Presentazione di “Black Russian” sul Giornale del Friuli

nullSe nei prossimi giorni vi troverete a visitare il Salone Internazionale del Libro di Torino, potreste imbattervi in un romanzo che, ne sono certo, sarà particolarmente gradito ai miei lettori e più in generale a chi si interessa di Russia e di politica internazionale.
“Black Russian”, pubblicato dalla Sogno Edizioni di Genova ( http://www.sognoedizioni.com/prodotto-142909/Black-Russian.aspx – ISBN 978-88-96746-07-3), rappresenta per me un importante punto d’arrivo.
Si tratta “solo” di un romanzo, è vero, di un thriller dove la ritrovata smania di potere all’ombra del Cremlino diventa il filo conduttore per l’intreccio di una moderna spy-story. Ma in esso potrete anche ritrovare molti accenni ai misteri e agli intrighi politico-economici che hanno realmente segnato la storia della Russia post sovietica.
“Black Russian” è un libro che ha avuto una genesi singolare, perché mai e poi mai mi sarebbe saltato in mente di scrivere un thriller se non avessi conosciuto I.
Tutto è cominciato nel novembre del 2006, quando l’ex agente del KGB Aleksandr Litvinenko veniva avvelenato con una micidiale sostanza radioattiva in un sushi-bar londinese. Io, novello ficcanaso, avevo cominciato da Roma a raccogliere informazioni sul possibile coinvolgimento dei nostri servizi di sicurezza nella vicenda, allo scopo di scrivere alcuni articoli. Ecco come ho conosciuto I.
Chi era I.? Sono anni che ci penso, ma non ho ancora trovato una risposta che mi tolga ogni dubbio sulla sua reale identità. Di certo era stato un militare e aveva fatto parte dell’Aeronautica italiana. Era un cervellone e si intendeva di sistemi informatici. Tuttavia, quando mi si è presentato con una enigmatica e-mail, ha voluto sottolineare di essere stato molto vicino agli ambienti dell’ex SISMI, il servizio segreto militare. Mi ha scritto di aver letto uno dei miei articoli e di averlo particolarmente apprezzato. È stato così che, tramite una fitta corrispondenza, è cominciata tra noi una blanda amicizia.

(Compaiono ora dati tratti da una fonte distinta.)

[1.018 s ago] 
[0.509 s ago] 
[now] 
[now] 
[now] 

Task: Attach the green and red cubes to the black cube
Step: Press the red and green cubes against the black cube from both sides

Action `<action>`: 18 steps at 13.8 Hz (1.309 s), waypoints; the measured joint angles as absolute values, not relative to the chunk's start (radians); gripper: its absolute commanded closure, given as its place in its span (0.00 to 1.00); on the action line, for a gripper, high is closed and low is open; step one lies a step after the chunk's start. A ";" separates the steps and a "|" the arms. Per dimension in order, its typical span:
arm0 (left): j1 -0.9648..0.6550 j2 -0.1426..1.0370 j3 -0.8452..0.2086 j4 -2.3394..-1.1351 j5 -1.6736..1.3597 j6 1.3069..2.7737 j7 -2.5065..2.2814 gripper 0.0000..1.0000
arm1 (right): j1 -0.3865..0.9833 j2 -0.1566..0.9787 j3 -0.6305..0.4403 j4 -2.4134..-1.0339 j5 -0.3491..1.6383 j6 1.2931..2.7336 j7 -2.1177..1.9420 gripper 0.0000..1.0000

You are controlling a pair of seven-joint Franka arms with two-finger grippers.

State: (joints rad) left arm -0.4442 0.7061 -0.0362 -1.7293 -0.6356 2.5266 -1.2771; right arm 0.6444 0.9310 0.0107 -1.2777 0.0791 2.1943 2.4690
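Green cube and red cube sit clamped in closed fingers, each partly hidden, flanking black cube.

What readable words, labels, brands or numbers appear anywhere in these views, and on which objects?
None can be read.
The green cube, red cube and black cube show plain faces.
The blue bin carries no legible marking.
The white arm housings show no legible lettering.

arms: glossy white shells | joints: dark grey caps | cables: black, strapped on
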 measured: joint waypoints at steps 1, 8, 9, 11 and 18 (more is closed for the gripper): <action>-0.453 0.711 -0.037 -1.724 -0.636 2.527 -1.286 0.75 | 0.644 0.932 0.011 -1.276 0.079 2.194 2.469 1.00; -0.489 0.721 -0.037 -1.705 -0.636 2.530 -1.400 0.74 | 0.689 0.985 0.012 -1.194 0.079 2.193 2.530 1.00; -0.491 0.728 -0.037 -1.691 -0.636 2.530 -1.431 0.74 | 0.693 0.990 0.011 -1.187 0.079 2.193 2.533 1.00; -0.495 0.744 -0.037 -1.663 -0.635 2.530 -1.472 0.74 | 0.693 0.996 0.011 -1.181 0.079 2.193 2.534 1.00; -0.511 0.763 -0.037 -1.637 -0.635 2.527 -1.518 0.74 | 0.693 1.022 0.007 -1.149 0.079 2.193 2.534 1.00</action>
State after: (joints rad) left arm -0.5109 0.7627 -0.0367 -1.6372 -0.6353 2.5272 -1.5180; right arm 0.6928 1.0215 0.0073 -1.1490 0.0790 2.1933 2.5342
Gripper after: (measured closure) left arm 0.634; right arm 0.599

Non gli credevo nemmeno un po’ quando mi raccontava di aver fatto parte del SISMI, ma mi divertivo a metterlo alla prova con domande a trabocchetto sugli eventi poco chiari che avevano coinvolto Italia e Russia nel corso degli ultimi decenni. Dalle presunte testate nucleari sganciate nel 1970 da un sommergibile sovietico a largo di Procida, ai brevetti che un’importante azienda italiana avrebbe passato sottobanco al KGB negli anni ’80, fino alla misteriosa organizzazione di killer russi con base a Napoli che, in quei concitati giorni di novembre, si credeva fosse il mandante dell’omicidio Litvinenko. Con I. si parlava di tutto. È stato allora che mi si è fissata ben in mente l’originale descrizione di una delle vecchie volpi dello spionaggio internazionale proposta dal mio anonimo corrispondente. Il personaggio più enigmatico del romanzo: l’uomo che tutti i servizi di sicurezza cercano senza che nessuno sappia con esattezza il perché…
Lo scambio di posta elettronica con I. si è poi interrotto bruscamente. Non ricordo precisamente se sono stato io o lui a non rispondere più all’ultima e-mail. Fatto sta che nessuno dei due ha più cercato l’altro. Per quanto mi riguardava, la storia che sarebbe diventata il mio “Black Russian” mi cominciava a ronzare in testa con crescente insistenza, al punto che alla fine ho dovuto cedere: ho iniziato a scrivere.
Riga dopo riga ho ricreato personaggi immaginari ed altri facilmente individuabili come reali, muovendoli su quello sfondo austero da Guerra Fredda che non ha mai abbandonato del tutto le stanze segrete del Cremlino, senza però tralasciare alcuni momenti di grottesca ironia. Perché tra spie senza scrupoli e doppiogiochisti di bassa lega è fin troppo facile sconfinare in una sorta di commedia dell’assurdo. Eppure, come dice qualcuno, soltanto lo spionaggio riesce ad avvicinare così tanto la fantasia dei romanzi alla realtà.